BEGIN PROVIDED DATA

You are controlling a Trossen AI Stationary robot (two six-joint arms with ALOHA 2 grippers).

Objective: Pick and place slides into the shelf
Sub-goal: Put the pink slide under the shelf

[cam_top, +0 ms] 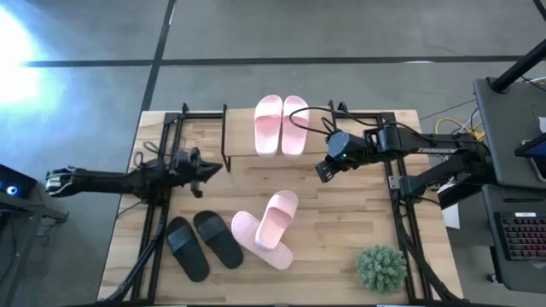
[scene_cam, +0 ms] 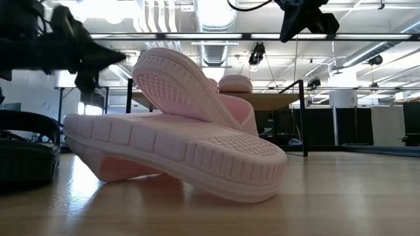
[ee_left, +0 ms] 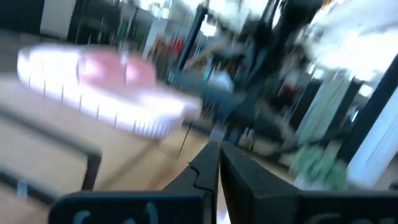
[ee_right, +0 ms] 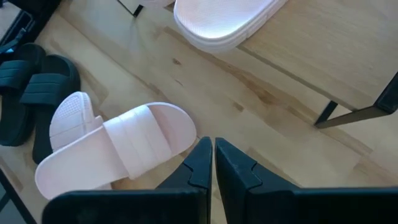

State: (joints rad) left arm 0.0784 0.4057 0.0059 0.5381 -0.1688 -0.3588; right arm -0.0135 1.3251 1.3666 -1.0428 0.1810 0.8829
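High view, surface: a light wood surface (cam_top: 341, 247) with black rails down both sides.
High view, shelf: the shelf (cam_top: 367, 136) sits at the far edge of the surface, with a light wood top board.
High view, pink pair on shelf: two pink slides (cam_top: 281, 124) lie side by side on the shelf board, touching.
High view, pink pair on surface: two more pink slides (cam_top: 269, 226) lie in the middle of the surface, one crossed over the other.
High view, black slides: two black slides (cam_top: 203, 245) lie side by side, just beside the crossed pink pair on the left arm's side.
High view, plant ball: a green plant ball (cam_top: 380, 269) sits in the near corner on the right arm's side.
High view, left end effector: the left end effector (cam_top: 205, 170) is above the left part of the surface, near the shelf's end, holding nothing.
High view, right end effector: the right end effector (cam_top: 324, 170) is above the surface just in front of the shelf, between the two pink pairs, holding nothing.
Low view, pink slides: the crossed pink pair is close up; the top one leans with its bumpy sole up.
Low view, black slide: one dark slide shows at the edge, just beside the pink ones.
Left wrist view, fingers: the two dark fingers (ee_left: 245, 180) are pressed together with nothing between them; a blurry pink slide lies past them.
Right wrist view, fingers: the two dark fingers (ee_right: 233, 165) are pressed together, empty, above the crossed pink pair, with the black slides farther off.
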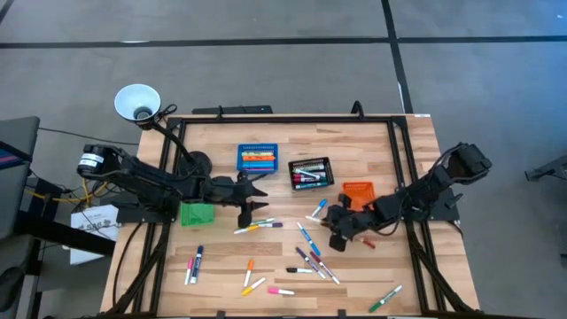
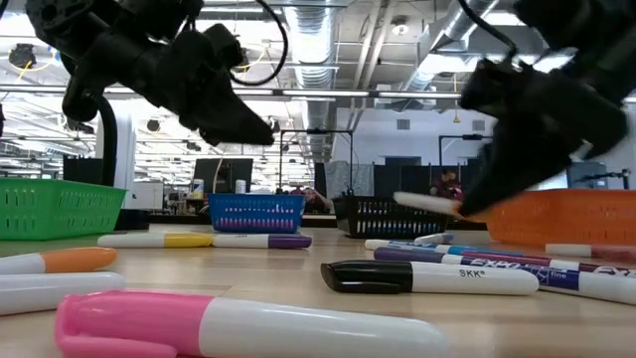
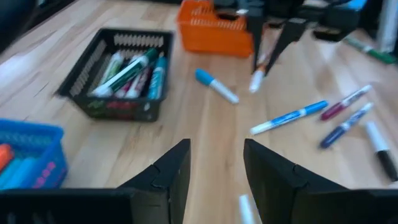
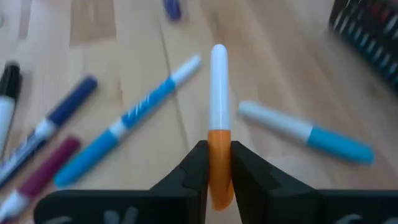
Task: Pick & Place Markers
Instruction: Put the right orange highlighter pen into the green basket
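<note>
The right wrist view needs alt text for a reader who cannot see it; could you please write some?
The right gripper is shut on an orange-capped marker with a white barrel pointing away from the camera, above a wooden table. Blue, purple and black markers lie loose on the wood around it.

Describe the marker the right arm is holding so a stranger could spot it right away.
Start at the orange bin near the table's right side. Just in front of it is the right pincer, shut on a white marker with an orange cap. It is the only marker lifted off the wood.
</note>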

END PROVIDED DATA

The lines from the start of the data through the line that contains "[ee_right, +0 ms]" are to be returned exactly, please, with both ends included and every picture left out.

RESPONSE:
You are controlling a Trossen AI Stationary robot (two six-joint arms with ALOHA 2 grippers).

Objective: Pick and place slides into the shelf
Sub-goal: Put the pink slide under the shelf

[cam_top, +0 ms] 
[scene_cam, +0 ms] 
[ee_left, +0 ms] 
[ee_right, +0 ms] 

There is no more to the output, and the exercise is done.